▶ EXERCISE AIM
The listing is to be printed word for word, pictures omitted.

____

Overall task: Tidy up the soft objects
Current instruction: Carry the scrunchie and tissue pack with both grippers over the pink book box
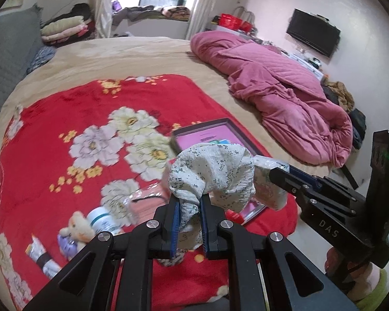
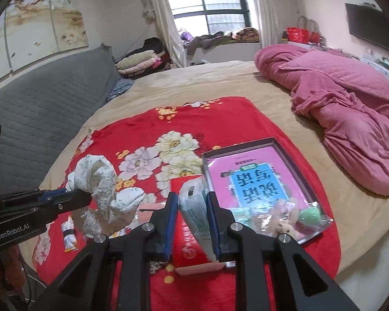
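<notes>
Floral cloth (image 1: 212,173) pinched in left gripper (image 1: 189,207) above red blanket (image 1: 51,129), right gripper (image 2: 192,212) clamped on white plastic packet (image 2: 197,212) (possibly tissues), gift box (image 2: 259,178) beside.

Both grippers are black, with 2 long fingers and blue pads inside. The left gripper (image 1: 189,220) has round silver screws on its arms, and "GenRobot.AI" in white on its side. The right gripper (image 2: 190,223) has silver screws too, "DAS" on its side, and a small green light.
</notes>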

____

▶ EXERCISE ANSWER
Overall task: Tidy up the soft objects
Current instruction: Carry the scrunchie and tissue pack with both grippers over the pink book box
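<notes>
Floral cloth (image 1: 212,173) pinched in left gripper (image 1: 189,207) above red blanket (image 1: 51,129), right gripper (image 2: 192,212) clamped on white plastic packet (image 2: 197,212) (possibly tissues), gift box (image 2: 259,178) beside.

Both grippers are black, with 2 long fingers and blue pads inside. The left gripper (image 1: 189,220) has round silver screws on its arms, and "GenRobot.AI" in white on its side. The right gripper (image 2: 190,223) has silver screws too, "DAS" on its side, and a small green light.
</notes>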

This is the complete answer.